Minuscule 529
- Text: Gospels
- Date: 12th century
- Script: Greek
- Now at: Bodleian Library
- Size: 14 cm by 10 cm
- Type: Byzantine text-type
- Category: V
- Note: marginalia

= Minuscule 529 =

Minuscule 529 (in the Gregory-Aland numbering), ε 149 (in Soden's numbering), is a Greek minuscule manuscript of the New Testament, on a parchment. Palaeographically it has been assigned to the 12th century.
Scrivener labeled it by number 484. It was adapted for liturgical use.

== Description ==

The codex contains a complete text of the four Gospels on 362 parchment leaves (size ). It is written in one column per page, 20 lines per page.

The text is divided according to the κεφαλαια (chapters), whose numbers of are given at the margin, with their τιτλοι (titles of chapters) at the top of the pages. There is also a division according to the smaller Ammonian Sections, but there is no references to the Eusebian Canons).
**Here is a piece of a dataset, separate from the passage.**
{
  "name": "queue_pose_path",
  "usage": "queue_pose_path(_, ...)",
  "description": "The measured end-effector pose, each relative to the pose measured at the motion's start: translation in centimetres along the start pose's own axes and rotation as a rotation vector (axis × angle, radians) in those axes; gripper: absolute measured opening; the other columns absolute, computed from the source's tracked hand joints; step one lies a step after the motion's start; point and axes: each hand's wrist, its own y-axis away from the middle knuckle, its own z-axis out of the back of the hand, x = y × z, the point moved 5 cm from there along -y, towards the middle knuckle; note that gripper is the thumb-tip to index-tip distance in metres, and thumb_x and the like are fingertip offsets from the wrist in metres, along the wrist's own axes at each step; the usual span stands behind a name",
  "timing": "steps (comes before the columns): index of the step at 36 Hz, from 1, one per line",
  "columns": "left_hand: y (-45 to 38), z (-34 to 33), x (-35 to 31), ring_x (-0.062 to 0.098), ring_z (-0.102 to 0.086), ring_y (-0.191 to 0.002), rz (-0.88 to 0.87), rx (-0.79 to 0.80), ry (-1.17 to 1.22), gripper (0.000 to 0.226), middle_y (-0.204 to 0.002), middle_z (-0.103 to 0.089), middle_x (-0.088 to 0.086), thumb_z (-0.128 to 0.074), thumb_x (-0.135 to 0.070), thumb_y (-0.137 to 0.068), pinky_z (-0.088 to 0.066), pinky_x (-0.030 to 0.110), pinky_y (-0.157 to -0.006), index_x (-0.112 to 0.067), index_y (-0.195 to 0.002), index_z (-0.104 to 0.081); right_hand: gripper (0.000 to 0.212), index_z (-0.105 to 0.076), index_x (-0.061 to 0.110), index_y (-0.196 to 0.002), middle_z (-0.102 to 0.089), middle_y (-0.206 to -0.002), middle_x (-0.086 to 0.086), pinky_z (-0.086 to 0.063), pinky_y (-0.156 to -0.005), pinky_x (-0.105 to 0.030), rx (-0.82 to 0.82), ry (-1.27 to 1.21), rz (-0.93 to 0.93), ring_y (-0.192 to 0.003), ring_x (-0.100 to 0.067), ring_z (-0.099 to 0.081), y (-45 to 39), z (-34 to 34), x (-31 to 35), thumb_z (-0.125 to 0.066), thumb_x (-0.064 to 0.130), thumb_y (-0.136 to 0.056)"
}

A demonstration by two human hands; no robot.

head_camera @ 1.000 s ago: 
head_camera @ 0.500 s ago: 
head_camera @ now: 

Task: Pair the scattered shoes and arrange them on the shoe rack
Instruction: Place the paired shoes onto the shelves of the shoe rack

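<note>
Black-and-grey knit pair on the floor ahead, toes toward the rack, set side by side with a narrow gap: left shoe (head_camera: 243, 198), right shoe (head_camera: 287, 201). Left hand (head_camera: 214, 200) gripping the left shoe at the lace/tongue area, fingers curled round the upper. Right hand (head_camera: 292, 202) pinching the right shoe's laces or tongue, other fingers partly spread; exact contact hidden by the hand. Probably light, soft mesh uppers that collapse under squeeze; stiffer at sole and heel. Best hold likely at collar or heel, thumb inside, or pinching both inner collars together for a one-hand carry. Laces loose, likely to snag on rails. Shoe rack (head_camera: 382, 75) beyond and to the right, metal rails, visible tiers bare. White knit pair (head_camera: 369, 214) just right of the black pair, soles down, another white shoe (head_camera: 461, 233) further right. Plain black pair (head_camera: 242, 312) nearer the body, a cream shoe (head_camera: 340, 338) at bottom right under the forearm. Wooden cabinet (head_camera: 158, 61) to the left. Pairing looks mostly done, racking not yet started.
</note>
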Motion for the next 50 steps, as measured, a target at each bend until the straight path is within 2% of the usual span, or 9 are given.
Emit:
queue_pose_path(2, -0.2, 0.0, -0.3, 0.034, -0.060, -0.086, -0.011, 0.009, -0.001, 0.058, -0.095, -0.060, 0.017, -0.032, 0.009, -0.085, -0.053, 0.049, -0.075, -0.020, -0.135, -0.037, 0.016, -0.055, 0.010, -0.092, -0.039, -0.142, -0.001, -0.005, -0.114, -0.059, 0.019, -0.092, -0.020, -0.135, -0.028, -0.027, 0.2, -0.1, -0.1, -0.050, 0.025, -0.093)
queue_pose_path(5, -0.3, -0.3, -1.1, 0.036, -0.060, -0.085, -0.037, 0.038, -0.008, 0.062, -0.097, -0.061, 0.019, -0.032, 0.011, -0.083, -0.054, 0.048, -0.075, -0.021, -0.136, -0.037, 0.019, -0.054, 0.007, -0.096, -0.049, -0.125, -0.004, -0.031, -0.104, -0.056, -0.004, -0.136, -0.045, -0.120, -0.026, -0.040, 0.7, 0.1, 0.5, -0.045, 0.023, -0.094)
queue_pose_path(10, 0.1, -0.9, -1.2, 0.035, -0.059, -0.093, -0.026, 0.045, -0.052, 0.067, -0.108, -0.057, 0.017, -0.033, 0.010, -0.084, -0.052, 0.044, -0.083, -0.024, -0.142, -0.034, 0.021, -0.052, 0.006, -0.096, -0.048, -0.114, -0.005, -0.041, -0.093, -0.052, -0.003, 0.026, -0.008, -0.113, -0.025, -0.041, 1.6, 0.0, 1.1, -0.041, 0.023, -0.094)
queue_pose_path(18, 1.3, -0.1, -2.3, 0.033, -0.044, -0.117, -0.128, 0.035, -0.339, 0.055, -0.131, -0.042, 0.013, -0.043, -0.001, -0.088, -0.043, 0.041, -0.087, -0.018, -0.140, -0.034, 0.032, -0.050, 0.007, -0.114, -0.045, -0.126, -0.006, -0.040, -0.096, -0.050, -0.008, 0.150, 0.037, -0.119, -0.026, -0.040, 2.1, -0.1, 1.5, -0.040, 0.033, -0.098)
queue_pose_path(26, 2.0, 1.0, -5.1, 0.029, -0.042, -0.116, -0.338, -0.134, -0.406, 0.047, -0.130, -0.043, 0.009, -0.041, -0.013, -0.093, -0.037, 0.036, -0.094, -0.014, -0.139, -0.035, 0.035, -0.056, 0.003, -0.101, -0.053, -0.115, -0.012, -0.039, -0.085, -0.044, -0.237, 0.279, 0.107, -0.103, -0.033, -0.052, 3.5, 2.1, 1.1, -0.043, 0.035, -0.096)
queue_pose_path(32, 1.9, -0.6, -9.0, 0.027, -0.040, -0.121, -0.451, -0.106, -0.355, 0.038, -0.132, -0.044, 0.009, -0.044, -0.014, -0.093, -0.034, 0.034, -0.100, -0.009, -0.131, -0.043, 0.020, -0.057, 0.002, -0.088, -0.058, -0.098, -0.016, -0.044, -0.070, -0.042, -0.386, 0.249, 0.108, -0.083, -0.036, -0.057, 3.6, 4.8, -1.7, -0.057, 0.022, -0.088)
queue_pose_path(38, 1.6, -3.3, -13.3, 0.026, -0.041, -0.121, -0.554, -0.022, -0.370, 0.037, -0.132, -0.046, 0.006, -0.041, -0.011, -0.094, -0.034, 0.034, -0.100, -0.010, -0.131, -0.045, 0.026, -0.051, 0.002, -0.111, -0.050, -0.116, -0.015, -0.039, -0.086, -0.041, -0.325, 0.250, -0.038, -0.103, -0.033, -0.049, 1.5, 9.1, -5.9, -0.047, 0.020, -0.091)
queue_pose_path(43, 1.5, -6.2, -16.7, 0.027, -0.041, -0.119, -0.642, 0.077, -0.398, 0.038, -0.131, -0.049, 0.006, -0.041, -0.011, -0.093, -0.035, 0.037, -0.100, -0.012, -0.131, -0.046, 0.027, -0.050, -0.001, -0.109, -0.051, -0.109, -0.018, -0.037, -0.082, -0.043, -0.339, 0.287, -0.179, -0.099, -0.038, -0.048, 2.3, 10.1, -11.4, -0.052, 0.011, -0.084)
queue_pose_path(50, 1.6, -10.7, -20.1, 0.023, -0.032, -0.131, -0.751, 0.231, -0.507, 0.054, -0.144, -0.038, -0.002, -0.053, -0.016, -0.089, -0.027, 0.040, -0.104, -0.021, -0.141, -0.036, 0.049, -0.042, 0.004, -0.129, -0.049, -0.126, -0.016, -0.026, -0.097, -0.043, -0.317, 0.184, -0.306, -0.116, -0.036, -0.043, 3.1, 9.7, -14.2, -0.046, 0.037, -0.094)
It contains prolegomena, the tables of the κεφαλαια (tables of contents) are placed before each Gospel, lectionary markings at the margin (for liturgical use), incipits, Synaxarion, Menologion, and subscriptions at the end of each Gospel.

== Text ==

The Greek text of the codex is a representative of the Byzantine text-type. Hermann von Soden classified it to the textual family K^{x}. Aland placed it in Category V.

According to the Claremont Profile Method it represents the textual family K^{x} in Luke 1 and Luke 10; in Luke 20 it has mixed Byzantine text. It creates textual pair with minuscule 2694.

== History ==

The manuscript once belonged to Humphrey Wanley (1672–1726). In 1776 the manuscript was bought by Samuel Smalbroke from Lichfield and it was presented by him to the Bodleian Library in 1800.

The manuscript was added to the list of New Testament minuscule manuscripts by F. H. A. Scrivener (484) and C. R. Gregory (529). Gregory saw it in 1883.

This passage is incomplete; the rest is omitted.